Il premio forse più ingiusto è stato però dato ai Creative Emmy e solo ribadito in questa cerimonia: quello a Margo Martindale per The Americans come Guest Actress, brava ma davvero poco influente in questa stagione tanto da sembrare contentino per la serie, ma anche uno schiaffo all’incredibile performance di Laurie Metcalf in Horace and Pete, forse una serie ancora troppo fuori dagli standard produttivi e distributivi abituali per essere seriamente presa in considerazione agli Emmy.
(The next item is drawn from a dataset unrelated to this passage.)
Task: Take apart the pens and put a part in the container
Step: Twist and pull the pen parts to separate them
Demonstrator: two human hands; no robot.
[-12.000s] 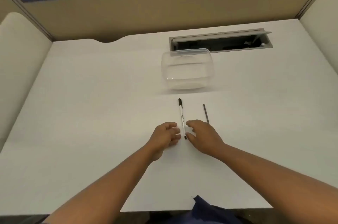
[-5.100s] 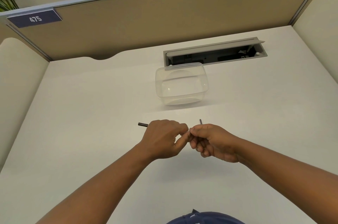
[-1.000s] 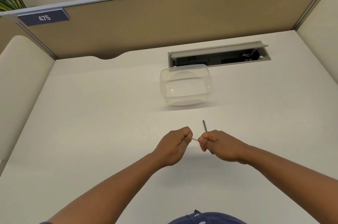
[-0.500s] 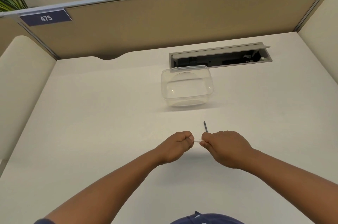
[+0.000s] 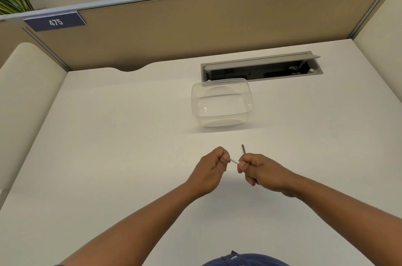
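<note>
Both fists are curling tight on a slim white pen (image 5: 234,161), left hand (image 5: 212,169) and right hand (image 5: 262,171) pinching opposite ends. Beyond the knuckles, a clear rounded plastic container (image 5: 221,103) is sitting, smooth-walled.

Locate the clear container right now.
Head view: the container sits on the desk just right of centre, directly in front of the cable tray, beyond both hands and apparently empty.

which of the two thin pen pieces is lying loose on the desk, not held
The dark grey rod, lying on the desk just beyond the right hand. The white piece is pinched between the left hand and right hand.
</note>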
Riguardo la cerimonia è iniziata bene con l’omaggio alle varie serie più nominate, mentre il successivo monologo di Kimmel non è stato dei più trascinanti. Divertenti Kit Harington e Andy Samberg, che insieme hanno ancora la sintonia comica di 7 Days in Hell, e irresistibile Matt Damon che sfotte Kimmel con nonchalance congratulandosi anche con John Oliver per la sua vittoria (sacrosanta per inciso). Quasi toccante la scelta di riunire come presentatori dell’ultimo premio Dennis Franz e Jimmy Smits, ossia la coppia di detective Andy Sipowicz e Bobby Simone protagonista di diverse indimenticabili stagioni di NYPD Blue. Impossibile infine non sorridere con complicità per il discorso di premiazione di Rami Malek, che immediatamente domanda al pubblico “state vedendo anche voi tutto questo?”, ossia dubitando della realtà e chiedendo aiuto alla platea proprio come Eliot si rivolge allo spettatore (quasi un amico immaginario) in Mr Robot.